*PROBLEM DETAILS*
An exact copy of the listing is what the response must contain.

*SUPPLIED ENTRIES*

--- --- ---

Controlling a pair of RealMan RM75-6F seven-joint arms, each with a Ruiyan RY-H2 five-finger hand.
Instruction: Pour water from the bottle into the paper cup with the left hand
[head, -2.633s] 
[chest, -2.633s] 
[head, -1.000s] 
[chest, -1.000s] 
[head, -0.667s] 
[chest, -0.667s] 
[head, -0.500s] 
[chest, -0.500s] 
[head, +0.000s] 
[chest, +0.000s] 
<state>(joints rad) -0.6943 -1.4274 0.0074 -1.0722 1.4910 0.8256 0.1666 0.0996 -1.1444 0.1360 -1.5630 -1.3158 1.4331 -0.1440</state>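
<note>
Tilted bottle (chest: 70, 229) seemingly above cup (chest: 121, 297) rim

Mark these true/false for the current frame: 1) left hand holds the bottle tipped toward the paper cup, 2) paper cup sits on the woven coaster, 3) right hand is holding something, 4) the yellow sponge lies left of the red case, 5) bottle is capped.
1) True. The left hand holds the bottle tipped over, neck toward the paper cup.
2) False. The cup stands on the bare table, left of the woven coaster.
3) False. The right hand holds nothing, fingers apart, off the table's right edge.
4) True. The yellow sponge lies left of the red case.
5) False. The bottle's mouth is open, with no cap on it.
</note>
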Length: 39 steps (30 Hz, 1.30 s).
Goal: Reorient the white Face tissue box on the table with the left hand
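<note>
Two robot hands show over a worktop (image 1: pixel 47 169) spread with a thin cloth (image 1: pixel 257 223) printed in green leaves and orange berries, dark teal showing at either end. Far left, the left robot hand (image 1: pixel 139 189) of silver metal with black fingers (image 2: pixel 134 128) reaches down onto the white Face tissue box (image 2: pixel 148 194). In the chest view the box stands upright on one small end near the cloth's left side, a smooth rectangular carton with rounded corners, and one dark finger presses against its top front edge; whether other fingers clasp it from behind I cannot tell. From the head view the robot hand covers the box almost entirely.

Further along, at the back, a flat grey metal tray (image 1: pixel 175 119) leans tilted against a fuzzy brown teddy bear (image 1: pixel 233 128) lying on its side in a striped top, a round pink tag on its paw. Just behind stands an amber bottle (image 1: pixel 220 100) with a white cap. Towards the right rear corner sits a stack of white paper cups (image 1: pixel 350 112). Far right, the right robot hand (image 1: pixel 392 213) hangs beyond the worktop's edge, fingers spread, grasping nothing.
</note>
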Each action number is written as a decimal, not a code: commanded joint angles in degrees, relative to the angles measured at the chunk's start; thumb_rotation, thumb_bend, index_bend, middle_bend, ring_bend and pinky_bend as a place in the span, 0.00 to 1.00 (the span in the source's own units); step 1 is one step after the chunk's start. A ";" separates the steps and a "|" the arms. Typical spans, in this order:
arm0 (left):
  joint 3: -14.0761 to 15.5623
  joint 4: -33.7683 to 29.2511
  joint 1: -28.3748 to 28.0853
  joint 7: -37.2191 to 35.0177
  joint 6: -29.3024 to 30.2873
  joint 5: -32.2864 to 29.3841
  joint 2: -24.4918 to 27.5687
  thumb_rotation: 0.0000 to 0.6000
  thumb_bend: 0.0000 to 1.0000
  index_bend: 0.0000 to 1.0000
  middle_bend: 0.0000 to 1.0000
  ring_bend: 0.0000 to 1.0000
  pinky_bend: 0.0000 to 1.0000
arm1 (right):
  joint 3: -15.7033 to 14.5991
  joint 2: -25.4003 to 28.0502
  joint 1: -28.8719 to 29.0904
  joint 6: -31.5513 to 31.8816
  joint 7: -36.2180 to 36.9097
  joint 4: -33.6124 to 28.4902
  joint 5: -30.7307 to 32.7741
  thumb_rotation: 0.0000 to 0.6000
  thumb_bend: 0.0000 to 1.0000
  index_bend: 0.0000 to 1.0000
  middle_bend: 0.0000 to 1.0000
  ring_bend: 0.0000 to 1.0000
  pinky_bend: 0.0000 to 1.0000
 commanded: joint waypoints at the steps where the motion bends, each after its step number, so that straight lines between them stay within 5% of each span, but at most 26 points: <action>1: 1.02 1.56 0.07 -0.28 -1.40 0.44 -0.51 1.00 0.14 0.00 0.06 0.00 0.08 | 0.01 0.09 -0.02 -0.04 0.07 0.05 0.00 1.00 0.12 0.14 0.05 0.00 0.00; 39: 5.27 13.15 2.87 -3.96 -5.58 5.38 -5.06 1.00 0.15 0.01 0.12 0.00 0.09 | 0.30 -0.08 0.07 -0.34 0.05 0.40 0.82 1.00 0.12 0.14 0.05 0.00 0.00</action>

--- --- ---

*FINISHED TASK*
Controlling a pair of RealMan RM75-6F seven-joint arms, each with a Ruiyan RY-H2 five-finger hand.
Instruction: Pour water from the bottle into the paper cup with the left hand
[head, -2.633s] 
[chest, -2.633s] 
[head, -1.000s] 
[chest, -1.000s] 
[head, -0.667s] 
[chest, -0.667s] 
[head, -0.500s] 
[chest, -0.500s] 
[head, +0.000s] 
[chest, +0.000s] 
<state>(joints rad) -0.6943 -1.4274 0.0074 -1.0722 1.4910 0.8256 0.1666 0.0996 -1.1444 0.1360 -1.5630 -1.3158 1.4331 -0.1440</state>
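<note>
Tilted bottle (chest: 70, 229) seemingly above cup (chest: 121, 297) rim

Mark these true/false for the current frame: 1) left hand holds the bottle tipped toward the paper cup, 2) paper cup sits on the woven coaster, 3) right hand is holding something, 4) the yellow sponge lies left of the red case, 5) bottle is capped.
1) True. The left hand holds the bottle tipped over, neck toward the paper cup.
2) False. The cup stands on the bare table, left of the woven coaster.
3) False. The right hand holds nothing, fingers apart, off the table's right edge.
4) True. The yellow sponge lies left of the red case.
5) False. The bottle's mouth is open, with no cap on it.
</note>
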Length: 39 steps (30 Hz, 1.30 s).
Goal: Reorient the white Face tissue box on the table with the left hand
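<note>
Two robot hands show over a worktop (image 1: pixel 47 169) spread with a thin cloth (image 1: pixel 257 223) printed in green leaves and orange berries, dark teal showing at either end. Far left, the left robot hand (image 1: pixel 139 189) of silver metal with black fingers (image 2: pixel 134 128) reaches down onto the white Face tissue box (image 2: pixel 148 194). In the chest view the box stands upright on one small end near the cloth's left side, a smooth rectangular carton with rounded corners, and one dark finger presses against its top front edge; whether other fingers clasp it from behind I cannot tell. From the head view the robot hand covers the box almost entirely.

Further along, at the back, a flat grey metal tray (image 1: pixel 175 119) leans tilted against a fuzzy brown teddy bear (image 1: pixel 233 128) lying on its side in a striped top, a round pink tag on its paw. Just behind stands an amber bottle (image 1: pixel 220 100) with a white cap. Towards the right rear corner sits a stack of white paper cups (image 1: pixel 350 112). Far right, the right robot hand (image 1: pixel 392 213) hangs beyond the worktop's edge, fingers spread, grasping nothing.
</note>
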Each action number is written as a decimal, not a code: commanded joint angles in degrees, relative to the angles measured at the chunk's start; thumb_rotation, thumb_bend, index_bend, middle_bend, ring_bend and pinky_bend as a place in the span, 0.00 to 1.00 (the span in the source's own units); step 1 is one step after the chunk's start. A ";" separates the steps and a "|" the arms. Typical spans, in this order:
arm0 (left):
  joint 3: -14.0761 to 15.5623
  joint 4: -33.7683 to 29.2511
  joint 1: -28.3748 to 28.0853
  joint 7: -37.2191 to 35.0177
  joint 6: -29.3024 to 30.2873
  joint 5: -32.2864 to 29.3841
  joint 2: -24.4918 to 27.5687
  thumb_rotation: 0.0000 to 0.6000
  thumb_bend: 0.0000 to 1.0000
  index_bend: 0.0000 to 1.0000
  middle_bend: 0.0000 to 1.0000
  ring_bend: 0.0000 to 1.0000
  pinky_bend: 0.0000 to 1.0000
arm1 (right):
  joint 3: -15.7033 to 14.5991
  joint 2: -25.4003 to 28.0502
  joint 1: -28.8719 to 29.0904
  joint 6: -31.5513 to 31.8816
  joint 7: -36.2180 to 36.9097
  joint 4: -33.6124 to 28.4902
  joint 5: -30.7307 to 32.7741
  thumb_rotation: 0.0000 to 0.6000
  thumb_bend: 0.0000 to 1.0000
  index_bend: 0.0000 to 1.0000
  middle_bend: 0.0000 to 1.0000
  ring_bend: 0.0000 to 1.0000
  pinky_bend: 0.0000 to 1.0000
 commanded: joint waypoints at the steps where the motion bends, each after its step number, so that straight lines between them stay within 5% of each span, but at most 26 points: <action>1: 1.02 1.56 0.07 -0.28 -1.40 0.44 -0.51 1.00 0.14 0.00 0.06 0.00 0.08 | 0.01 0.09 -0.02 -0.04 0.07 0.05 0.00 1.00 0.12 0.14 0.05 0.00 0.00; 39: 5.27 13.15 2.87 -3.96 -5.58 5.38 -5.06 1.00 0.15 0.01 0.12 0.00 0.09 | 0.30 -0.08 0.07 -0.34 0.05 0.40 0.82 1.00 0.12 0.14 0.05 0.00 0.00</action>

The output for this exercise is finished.